Collection entries:

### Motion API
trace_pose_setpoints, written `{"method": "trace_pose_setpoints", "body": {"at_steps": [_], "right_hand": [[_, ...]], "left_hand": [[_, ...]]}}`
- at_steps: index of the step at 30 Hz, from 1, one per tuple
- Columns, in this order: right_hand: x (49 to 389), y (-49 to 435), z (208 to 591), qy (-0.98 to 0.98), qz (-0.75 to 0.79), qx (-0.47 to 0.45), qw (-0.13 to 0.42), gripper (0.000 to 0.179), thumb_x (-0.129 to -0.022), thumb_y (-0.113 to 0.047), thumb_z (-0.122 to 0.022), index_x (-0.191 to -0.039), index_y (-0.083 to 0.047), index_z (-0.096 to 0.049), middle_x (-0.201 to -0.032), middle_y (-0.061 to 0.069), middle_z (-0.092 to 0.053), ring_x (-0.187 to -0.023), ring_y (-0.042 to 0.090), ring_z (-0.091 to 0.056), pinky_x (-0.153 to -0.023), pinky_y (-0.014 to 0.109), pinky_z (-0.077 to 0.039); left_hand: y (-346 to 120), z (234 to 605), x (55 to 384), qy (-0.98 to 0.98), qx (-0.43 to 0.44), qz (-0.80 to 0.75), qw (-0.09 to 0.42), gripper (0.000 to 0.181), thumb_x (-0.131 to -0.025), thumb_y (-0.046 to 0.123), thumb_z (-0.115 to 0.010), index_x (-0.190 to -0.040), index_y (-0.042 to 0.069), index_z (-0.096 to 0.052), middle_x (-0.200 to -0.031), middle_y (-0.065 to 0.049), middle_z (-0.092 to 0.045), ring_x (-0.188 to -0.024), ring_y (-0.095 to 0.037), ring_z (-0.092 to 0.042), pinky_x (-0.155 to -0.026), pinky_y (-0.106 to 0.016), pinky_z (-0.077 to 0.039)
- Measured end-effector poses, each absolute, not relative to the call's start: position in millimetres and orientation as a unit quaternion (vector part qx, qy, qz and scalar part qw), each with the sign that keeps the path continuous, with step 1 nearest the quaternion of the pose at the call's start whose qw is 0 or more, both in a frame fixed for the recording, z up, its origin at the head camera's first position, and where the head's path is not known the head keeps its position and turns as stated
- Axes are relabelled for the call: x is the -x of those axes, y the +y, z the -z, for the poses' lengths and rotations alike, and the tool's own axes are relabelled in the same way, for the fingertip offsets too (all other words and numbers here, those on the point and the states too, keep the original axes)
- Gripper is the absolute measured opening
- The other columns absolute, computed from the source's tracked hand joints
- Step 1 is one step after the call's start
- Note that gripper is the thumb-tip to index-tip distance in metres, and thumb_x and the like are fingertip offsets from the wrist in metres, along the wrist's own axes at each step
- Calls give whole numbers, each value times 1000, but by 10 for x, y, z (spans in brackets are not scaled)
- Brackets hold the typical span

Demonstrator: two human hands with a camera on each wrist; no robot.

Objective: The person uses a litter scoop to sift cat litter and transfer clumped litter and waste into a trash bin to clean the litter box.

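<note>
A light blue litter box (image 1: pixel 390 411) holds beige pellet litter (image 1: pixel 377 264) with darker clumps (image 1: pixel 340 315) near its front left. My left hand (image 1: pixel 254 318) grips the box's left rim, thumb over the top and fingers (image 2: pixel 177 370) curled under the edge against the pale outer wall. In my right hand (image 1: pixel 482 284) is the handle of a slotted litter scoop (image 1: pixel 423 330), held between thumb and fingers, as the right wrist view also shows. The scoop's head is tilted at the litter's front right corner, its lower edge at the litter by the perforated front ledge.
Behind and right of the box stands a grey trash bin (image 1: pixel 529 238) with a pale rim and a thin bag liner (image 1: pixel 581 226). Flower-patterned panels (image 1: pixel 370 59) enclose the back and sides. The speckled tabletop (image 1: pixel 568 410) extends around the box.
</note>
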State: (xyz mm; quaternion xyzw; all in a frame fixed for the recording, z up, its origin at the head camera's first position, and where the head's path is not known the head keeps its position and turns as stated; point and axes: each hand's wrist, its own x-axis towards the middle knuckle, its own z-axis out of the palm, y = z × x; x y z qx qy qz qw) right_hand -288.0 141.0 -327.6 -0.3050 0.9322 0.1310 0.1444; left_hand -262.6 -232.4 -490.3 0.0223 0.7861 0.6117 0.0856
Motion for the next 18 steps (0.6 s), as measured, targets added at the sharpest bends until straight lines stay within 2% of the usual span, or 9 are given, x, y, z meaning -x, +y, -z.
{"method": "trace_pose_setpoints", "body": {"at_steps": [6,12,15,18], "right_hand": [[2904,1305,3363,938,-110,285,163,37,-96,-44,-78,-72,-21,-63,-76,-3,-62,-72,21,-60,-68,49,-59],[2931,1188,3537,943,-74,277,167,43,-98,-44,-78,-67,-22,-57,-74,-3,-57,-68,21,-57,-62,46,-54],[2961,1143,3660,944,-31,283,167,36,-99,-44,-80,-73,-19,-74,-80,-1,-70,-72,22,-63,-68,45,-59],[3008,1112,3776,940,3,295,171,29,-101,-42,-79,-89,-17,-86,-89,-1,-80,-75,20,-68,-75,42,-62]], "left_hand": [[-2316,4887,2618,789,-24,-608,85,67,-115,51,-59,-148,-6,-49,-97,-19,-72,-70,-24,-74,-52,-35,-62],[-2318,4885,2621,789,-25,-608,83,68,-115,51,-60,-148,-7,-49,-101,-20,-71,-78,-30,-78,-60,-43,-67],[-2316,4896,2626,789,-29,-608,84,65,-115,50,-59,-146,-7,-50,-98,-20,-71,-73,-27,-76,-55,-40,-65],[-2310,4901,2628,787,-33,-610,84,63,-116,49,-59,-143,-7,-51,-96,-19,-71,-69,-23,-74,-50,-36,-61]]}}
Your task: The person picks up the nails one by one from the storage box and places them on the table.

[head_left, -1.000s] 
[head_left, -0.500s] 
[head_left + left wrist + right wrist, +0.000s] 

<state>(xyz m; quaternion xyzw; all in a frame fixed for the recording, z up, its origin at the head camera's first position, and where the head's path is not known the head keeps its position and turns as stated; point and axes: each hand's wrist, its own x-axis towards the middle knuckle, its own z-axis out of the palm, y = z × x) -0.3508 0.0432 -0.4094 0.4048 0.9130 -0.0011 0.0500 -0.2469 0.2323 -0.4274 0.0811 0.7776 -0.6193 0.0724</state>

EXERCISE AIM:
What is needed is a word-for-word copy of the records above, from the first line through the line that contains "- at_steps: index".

EXPECTED OUTPUT:
### Motion API
trace_pose_setpoints, written `{"method": "trace_pose_setpoints", "body": {"at_steps": [_], "right_hand": [[_, ...]], "left_hand": [[_, ...]]}}`
- at_steps: index of the step at 30 Hz, from 1, one per tuple

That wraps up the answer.